▶ Task goal:
Without the pictures, write the listing below out again, line for line.

▶ Collected material:

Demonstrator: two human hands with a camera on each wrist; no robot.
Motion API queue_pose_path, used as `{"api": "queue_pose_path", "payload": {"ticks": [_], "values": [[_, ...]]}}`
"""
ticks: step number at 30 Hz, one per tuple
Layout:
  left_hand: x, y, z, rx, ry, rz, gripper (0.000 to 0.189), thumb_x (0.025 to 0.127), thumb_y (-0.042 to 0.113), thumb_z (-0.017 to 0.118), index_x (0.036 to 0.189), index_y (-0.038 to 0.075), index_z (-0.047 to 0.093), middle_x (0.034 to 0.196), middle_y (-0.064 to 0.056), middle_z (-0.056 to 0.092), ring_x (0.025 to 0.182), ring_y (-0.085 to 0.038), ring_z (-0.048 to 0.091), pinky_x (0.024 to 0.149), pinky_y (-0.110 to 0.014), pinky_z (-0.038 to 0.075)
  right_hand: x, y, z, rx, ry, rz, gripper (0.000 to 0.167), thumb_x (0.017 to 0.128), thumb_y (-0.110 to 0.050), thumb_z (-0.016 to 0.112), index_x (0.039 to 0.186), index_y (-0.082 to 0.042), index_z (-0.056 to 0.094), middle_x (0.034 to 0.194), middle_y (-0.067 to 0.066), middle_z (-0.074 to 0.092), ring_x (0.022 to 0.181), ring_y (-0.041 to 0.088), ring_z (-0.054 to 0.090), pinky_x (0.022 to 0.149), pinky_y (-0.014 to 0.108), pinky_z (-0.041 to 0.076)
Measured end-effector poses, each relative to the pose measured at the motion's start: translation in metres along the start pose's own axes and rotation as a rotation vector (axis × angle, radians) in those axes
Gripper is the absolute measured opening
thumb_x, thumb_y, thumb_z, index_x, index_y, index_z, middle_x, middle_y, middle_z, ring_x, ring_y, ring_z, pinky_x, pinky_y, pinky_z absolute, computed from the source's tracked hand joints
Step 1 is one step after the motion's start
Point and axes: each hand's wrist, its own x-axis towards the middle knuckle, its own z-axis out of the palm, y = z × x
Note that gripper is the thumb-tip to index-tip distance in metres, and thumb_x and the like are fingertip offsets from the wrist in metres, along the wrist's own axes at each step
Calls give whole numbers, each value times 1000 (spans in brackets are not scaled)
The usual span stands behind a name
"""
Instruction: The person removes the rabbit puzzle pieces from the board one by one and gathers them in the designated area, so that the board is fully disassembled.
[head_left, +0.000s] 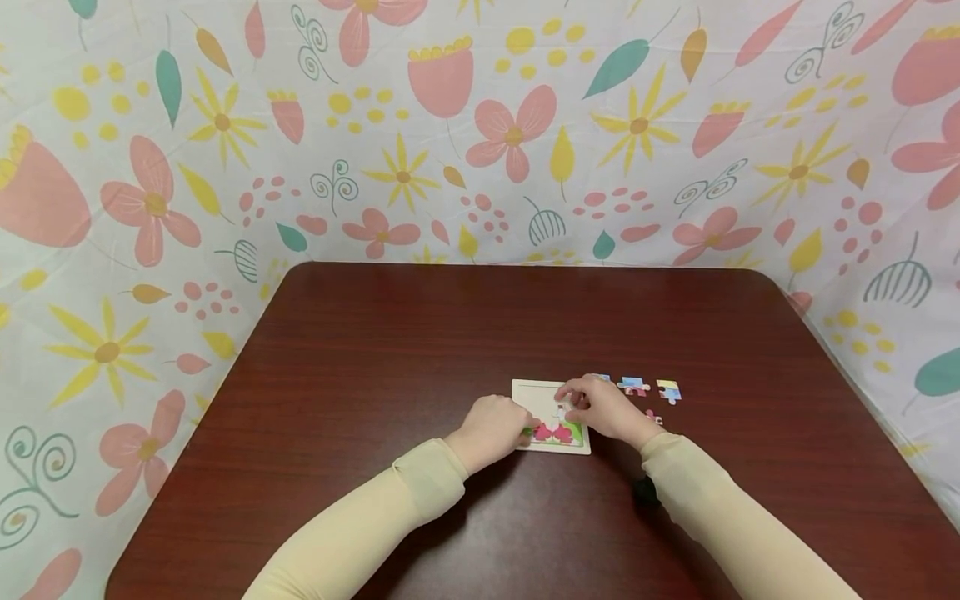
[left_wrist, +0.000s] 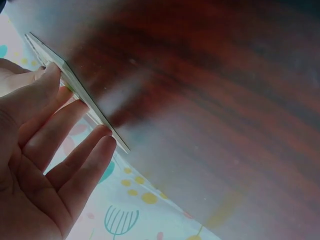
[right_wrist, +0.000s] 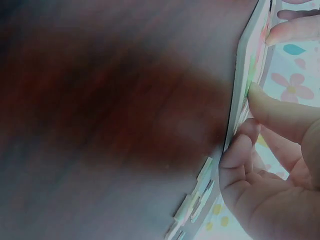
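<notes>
A small jigsaw puzzle board [head_left: 552,450] with a pale frame lies on the table, with red and green picture pieces along its near side. My left hand [head_left: 493,427] holds the board's left side, thumb over the near left part; in the left wrist view its fingertips [left_wrist: 106,131] meet the board's edge. On the right side of the board, my right hand [head_left: 603,408] has its thumb and index finger at a small whitish puzzle piece [head_left: 558,412]. The right wrist view shows the right thumb [right_wrist: 265,102] on the board, its other fingers curled beside the edge.
Several loose puzzle pieces lie right of the board, among them a blue and red one [head_left: 633,386] and a yellow and blue one [head_left: 670,391]. Another reddish piece [head_left: 654,417] shows by the right wrist. Behind the brown table [head_left: 420,333] hangs a floral cloth [head_left: 450,192].
</notes>
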Motion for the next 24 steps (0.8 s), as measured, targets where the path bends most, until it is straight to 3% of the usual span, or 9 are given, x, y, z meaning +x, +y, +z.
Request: {"api": "queue_pose_path", "payload": {"ticks": [10, 24], "values": [[-1, 0, 0, -9, 6, -8, 7, 80, 35, 75, 86, 34, 73, 70, 15, 66, 67, -10, 64, 54, -27, 48, 1, -2, 0, 20, -9, 20, 13, 80, -5, 74, 90, -9, 66, 83, 3, 57, 74, 16, 51, 66, 30, 47], [-1, -1, -2, -21, -17, -23, 16, 80, 34, 74, 96, 35, 75, 79, 15, 70, 71, -10, 65, 57, -27, 50, 2, 3, -3, 84, -25, 43, 5, 86, -5, 67, 89, -8, 65, 78, 0, 56, 76, 16, 49, 69, 31, 42]]}}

▶ Problem solution:
Demonstrator: two human hands with a camera on each wrist; no robot.
Motion API queue_pose_path, used as `{"api": "queue_pose_path", "payload": {"ticks": [_], "values": [[_, ...]]}}`
"""
ticks: step number at 30 Hz, one per tuple
Layout:
  left_hand: x, y, z, rx, ry, rz, gripper (0.000 to 0.189), thumb_x (0.025 to 0.127), thumb_y (-0.042 to 0.113), thumb_z (-0.017 to 0.118), index_x (0.036 to 0.189), index_y (-0.038 to 0.075), index_z (-0.047 to 0.093), middle_x (0.034 to 0.196), middle_y (-0.064 to 0.056), middle_z (-0.056 to 0.092), ring_x (0.025 to 0.182), ring_y (-0.085 to 0.038), ring_z (-0.048 to 0.091), pinky_x (0.024 to 0.149), pinky_y (-0.110 to 0.014), pinky_z (-0.038 to 0.075)
  right_hand: x, y, z, rx, ry, rz, gripper (0.000 to 0.167), thumb_x (0.017 to 0.128), thumb_y (-0.110 to 0.050), thumb_z (-0.016 to 0.112), index_x (0.039 to 0.186), index_y (-0.082 to 0.042), index_z (-0.056 to 0.094), middle_x (0.034 to 0.194), middle_y (-0.067 to 0.066), middle_z (-0.074 to 0.092), ring_x (0.022 to 0.181), ring_y (-0.041 to 0.088), ring_z (-0.054 to 0.090), pinky_x (0.022 to 0.149), pinky_y (-0.014 to 0.108), pinky_z (-0.041 to 0.076)
Measured end-effector poses, each relative to the pose measured at the motion's start: translation in metres along the start pose's own axes and rotation as a rotation vector (axis × angle, radians) in those axes
Gripper is the absolute measured opening
thumb_x, thumb_y, thumb_z, index_x, index_y, index_z, middle_x, middle_y, middle_z, ring_x, ring_y, ring_z, pinky_x, pinky_y, pinky_z absolute, computed from the source's tracked hand joints
Step 1 is one step after the motion's start
Point and axes: each hand's wrist, its own x-axis towards the middle knuckle, its own z-axis out of the palm, y = z × x
Note that gripper is the thumb-tip to index-tip distance in metres, and thumb_x and the like are fingertip offsets from the wrist in metres, along the wrist's own axes at each step
Calls give whole numbers, each value times 1000 (spans in brackets are not scaled)
The usual span stands behind a name
"""
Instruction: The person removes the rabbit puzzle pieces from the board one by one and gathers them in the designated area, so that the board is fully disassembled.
[head_left, +0.000s] 
[left_wrist, +0.000s] 
[right_wrist, +0.000s] 
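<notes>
A small jigsaw puzzle board [head_left: 552,450] with a pale frame lies on the table, with red and green picture pieces along its near side. My left hand [head_left: 493,427] holds the board's left side, thumb over the near left part; in the left wrist view its fingertips [left_wrist: 106,131] meet the board's edge. On the right side of the board, my right hand [head_left: 603,408] has its thumb and index finger at a small whitish puzzle piece [head_left: 558,412]. The right wrist view shows the right thumb [right_wrist: 265,102] on the board, its other fingers curled beside the edge.
Several loose puzzle pieces lie right of the board, among them a blue and red one [head_left: 633,386] and a yellow and blue one [head_left: 670,391]. Another reddish piece [head_left: 654,417] shows by the right wrist. Behind the brown table [head_left: 420,333] hangs a floral cloth [head_left: 450,192].
</notes>
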Motion for the next 24 steps (0.8 s), as measured, targets where the path bends most, until it is straight to 3% of the usual span, or 9 are given, x, y, z meaning +x, +y, +z.
Request: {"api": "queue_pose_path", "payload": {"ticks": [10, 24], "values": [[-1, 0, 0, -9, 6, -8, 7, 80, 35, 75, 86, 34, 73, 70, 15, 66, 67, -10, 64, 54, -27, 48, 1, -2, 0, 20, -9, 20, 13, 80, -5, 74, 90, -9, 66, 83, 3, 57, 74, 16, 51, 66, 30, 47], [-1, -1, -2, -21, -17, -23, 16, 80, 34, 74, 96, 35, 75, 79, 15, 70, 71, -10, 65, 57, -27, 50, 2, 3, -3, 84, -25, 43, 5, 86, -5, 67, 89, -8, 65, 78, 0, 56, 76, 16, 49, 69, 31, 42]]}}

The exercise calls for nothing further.